Face à lui, se déchaînait une évidente hostilité à « la représentation des salariés dans les chambres d’agriculture », de nombreux présidents sous-entendant que parmi ceux-ci « il est souvent difficile de trouver des hommes capables de siéger dans une assemblée » 4086. Une certaine attention portée aux écarts à la réponse attendue peut-elle permettre d’évaluer à quel point les chambres d’agriculture ont effectivement fait une place aux représentants des propriétaires et des salariés dans l’institution, puisque la loi l’impose désormais ? Comment l’APPCA a-t-elle répercuté les informations qui lui ont été données sur les élus de ces deux collèges, notamment en oblitérant ces écarts ?

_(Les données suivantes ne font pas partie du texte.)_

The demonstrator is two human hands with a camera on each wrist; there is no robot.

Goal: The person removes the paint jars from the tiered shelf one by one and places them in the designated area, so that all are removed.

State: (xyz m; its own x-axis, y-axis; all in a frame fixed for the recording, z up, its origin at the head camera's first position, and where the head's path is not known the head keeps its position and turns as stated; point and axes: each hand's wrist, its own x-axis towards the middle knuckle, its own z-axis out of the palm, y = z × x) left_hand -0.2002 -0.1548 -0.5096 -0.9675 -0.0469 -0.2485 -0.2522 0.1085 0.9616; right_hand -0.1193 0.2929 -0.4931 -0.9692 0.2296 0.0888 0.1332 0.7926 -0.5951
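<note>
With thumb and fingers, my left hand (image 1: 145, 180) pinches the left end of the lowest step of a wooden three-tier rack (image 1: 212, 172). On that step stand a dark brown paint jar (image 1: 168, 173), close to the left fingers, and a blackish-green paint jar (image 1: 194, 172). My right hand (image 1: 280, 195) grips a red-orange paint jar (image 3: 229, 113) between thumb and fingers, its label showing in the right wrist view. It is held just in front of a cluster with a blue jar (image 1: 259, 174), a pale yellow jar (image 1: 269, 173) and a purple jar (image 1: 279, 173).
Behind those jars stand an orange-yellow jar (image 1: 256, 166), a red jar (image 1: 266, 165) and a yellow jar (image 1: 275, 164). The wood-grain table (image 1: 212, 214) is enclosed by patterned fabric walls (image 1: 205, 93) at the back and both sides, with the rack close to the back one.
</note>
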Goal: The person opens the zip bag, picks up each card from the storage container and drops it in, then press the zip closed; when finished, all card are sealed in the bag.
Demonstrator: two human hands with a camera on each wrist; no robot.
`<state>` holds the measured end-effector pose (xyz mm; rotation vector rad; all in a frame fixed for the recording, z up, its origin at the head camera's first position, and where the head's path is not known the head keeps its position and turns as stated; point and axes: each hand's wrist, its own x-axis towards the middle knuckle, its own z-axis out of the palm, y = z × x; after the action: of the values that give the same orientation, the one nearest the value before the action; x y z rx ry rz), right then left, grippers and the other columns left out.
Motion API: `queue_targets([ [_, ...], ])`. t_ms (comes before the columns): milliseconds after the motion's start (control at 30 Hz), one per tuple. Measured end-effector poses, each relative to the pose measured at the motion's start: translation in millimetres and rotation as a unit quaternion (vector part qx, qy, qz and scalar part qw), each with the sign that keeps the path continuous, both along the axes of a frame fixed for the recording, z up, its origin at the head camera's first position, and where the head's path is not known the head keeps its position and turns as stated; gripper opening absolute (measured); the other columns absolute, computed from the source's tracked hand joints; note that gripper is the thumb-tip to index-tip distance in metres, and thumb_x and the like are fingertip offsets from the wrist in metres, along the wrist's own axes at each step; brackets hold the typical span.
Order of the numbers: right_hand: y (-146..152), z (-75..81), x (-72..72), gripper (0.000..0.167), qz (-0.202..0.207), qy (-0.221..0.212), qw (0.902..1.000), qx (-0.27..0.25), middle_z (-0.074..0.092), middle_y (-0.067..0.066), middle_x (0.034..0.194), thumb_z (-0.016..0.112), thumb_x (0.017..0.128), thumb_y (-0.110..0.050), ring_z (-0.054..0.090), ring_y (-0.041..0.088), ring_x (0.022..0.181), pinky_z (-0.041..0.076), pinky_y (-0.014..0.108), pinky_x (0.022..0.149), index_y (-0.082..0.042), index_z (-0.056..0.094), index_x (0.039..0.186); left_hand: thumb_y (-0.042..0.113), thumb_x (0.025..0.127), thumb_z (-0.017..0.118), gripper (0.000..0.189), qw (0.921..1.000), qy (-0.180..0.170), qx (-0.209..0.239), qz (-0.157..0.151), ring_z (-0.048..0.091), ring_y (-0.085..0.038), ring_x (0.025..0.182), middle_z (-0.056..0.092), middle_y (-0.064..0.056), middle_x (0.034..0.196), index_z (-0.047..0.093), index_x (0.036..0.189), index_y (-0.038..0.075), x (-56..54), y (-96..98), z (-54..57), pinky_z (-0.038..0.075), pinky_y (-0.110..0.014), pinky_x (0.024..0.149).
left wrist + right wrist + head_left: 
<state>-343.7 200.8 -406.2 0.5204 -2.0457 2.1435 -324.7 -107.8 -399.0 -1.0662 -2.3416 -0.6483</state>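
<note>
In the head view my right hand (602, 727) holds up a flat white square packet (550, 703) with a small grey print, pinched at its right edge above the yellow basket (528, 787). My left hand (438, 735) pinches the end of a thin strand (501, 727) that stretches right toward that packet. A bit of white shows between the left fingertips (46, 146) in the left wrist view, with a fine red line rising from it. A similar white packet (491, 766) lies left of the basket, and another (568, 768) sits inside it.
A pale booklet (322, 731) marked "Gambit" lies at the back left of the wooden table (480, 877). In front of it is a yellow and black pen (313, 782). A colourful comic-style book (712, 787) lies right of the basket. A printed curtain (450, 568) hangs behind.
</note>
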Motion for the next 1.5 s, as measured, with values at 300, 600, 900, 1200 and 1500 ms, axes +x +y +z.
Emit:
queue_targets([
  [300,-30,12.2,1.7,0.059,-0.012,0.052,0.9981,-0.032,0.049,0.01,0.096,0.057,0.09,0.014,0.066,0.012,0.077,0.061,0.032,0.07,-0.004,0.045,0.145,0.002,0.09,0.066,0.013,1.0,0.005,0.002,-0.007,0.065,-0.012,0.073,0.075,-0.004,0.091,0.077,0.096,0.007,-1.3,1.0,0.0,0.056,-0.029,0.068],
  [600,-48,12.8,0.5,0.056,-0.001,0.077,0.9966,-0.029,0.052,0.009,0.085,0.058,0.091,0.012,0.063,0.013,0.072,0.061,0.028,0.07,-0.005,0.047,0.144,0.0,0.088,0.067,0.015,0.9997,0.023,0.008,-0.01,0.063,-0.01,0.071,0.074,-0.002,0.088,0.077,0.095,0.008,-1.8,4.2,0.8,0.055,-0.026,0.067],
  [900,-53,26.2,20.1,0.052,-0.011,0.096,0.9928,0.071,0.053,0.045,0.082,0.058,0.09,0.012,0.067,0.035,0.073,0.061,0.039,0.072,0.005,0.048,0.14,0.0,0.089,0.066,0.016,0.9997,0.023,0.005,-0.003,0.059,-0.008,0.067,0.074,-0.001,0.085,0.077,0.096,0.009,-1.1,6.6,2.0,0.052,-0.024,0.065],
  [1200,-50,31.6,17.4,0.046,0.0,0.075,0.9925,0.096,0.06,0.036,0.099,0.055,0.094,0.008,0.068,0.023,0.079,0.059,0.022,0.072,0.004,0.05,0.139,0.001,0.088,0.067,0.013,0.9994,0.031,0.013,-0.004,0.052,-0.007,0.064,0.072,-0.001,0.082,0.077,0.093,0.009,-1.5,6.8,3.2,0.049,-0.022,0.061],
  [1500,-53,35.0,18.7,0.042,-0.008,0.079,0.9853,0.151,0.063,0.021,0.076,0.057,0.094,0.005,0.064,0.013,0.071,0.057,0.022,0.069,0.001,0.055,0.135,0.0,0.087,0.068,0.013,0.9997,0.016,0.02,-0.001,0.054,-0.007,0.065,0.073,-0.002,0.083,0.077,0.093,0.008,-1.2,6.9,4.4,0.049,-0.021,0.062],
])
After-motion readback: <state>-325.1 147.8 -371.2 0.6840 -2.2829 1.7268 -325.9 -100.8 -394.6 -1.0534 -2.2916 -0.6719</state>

Parmi les 244 élus des salariés, 213 sont de nouveaux élus. 24 étaient entrés à la chambre en 1959 4087, un en 1955 et six en 1952. Dans 62 départements, tous les élus salariés sont de nouveaux élus. Si dans plus d’un tiers des chambres l’ont emporté des listes d’union professionnelle patronnées par la chambre d’agriculture, ou sans étiquette, dans un autre petit tiers des chambres, ce sont les listes de la Confédération générale du travail (CGT) qui l’ont emporté, fournissant 82 élus aux chambres d’agriculture, dont 78 font ainsi leur entrée dans l’institution. Rappelons enfin que la compétition électorale était plus faible dans ces collèges que dans celui des exploitants, qu’elle était largement moindre chez les propriétaires non exploitants que chez les salariés 4088, mais cela ne doit pas faire oublier l’existence de pas moins de cinquante listes uniques dans le collège des salariés et ouvriers agricoles. L’hypothèse d’une relative mainmise des membres sortants de la chambre d’agriculture sur les élus salariés, ainsi que d’une réticence à dévoiler les indices de cette mainmise, peut-elle être prouvée ?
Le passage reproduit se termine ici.